1 John 5
5:1-2. The evidence that we believe Jesus is the Christ is our obedience to his commandments (cf. John 14:15, 21). Believe, and love, and Christ, should not be redefined to give false comfort to those who are yet in their sins.
5:3-4. As in Vv. 1 and 2, our faith, which is born of God, involves seeking to please God because we love him, whereas the yoke the law imposed on worldly unconverted hearts was unbearable. But our faith has given us the victory over the enmity towards God that is in the world by sin (cf. 2:16; 4:2-5; Mt. 11:30).
5:5-12. How do we know that Jesus is the Son of God? Because of the testimony God has borne concerning him by three witnesses: the Spirit, the water, and the blood (8-9; cf. Deut. 19:15 & Mt. 18:16). Our faith is reasonable, for it is based on the testimony of three reliable witnesses:
1. The Spirit, who bore witness by the works of power Jesus did (John 5:36); by the word of God found in the Scriptures (John 5:37, 39); by direct voice from heaven (Mt. 3:17; 17:5); and by the witness in every believer, a new heart testifying within himself (10);
2. The water. Both water and blood signify cleansing (John 19: 34 f.; Heb. 9:19), and the Spirit witnessed to Jesus’ purity as God’s Son when he was washed in the water of baptism by John (Mt. 3:17). The water testifies to his righteous life;
3. The blood testifies that Christ came in the flesh (4:2), and that he died an atoning death for our sins (6; cf. Heb. 9:13-14, 22). By raising Jesus from the dead, God has testified that Christ’s blood has been propitious, and that he who has the Son has been given eternal life in him (11-12).
5:13. John’s purpose is to assure those who believe in God’s testimony that the man Jesus was also his eternal Son, that they may know they have eternal life in him (11-12).
5:14-15. The love God has for us in Christ gives us confidence to approach him with any request (cf. 1 Pet. 5:7). Just as Jesus cast all his cares on God in the garden of Gethsemane, so we are to do, but always as he did, asking in accordance with his will. It was not possible for him to avoid the cross, but by it God gave him all things. God hears our prayers, and in Christ we also have been given all things (cf. Mt. 6:33; Luke 12:13 f.; Ro. 8:32; 1 Cor. 3:21-23; 1 John 3:22).
5:16-17. I assume here that John speaks of the sin that is suicide to the soul, rather than the outrage of self-murder. Sometimes the two may be related (as in Judas’ case), but they are not identical sins. I believe 10 b. defines the sin John calls the sin to death. It is the irrevocable rejection of the witness of the Holy Spirit concerning the only way of salvation (11-12). There is a sin that results in spiritual death, and it will not be forgiven (cf. Deut. 29:19-20; Mt. 12:31 f.; Heb. 6:4-6; 10:26 f.; Rev. 22:11). (This does not contradict the perseverance of the saints; see 2:19.)

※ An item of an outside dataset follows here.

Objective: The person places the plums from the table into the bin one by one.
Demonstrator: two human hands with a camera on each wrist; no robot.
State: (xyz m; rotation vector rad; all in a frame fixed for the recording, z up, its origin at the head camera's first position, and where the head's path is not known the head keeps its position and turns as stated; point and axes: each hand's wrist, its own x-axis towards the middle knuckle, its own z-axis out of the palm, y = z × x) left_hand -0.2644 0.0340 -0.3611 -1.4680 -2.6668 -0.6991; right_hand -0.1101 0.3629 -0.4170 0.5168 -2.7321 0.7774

We are certainly to pray for those who are mired in sin (16; cf. Jas. 5:19-20). But does John instruct us not to pray for those who have seemingly irrevocably rejected the Spirit’s witness concerning the only way of life? Perhaps such a time does come (cf. Jer. 7:16; 14:11; 15:1 ff.; John 17:12). But possibly John simply means that we are not to inquire into this, except to say as the disciples did, “Lord, is it I?” (Mt. 26:22, KJV). (Alfred Marshall’s The Interlinear Greek-English New Testament translates the last phrase of 16 thus: “There is a sin unto death; not concerning that do I say in order that he should inquire”.)
5:18-21. When the apostle says no one who is born of God sins (18), he is not contradicting the fact that we deceive ourselves if we say that we have no sin (1:8). He is
saying that God guards and keeps us, and that in Christ all our sin debt to the law is paid. We serve a new master, grow in sanctification, and are accounted fully just in God’s sight (cf. Ro. 7:17 ff.; 8:33). In the Father’s eyes, we are covered by the perfect righteousness of his Son Jesus Christ. “We are in Him who is true” (20). “This is the true God and eternal life.” Looking for God or eternal life in anything other than Jesus is to turn to idols (21).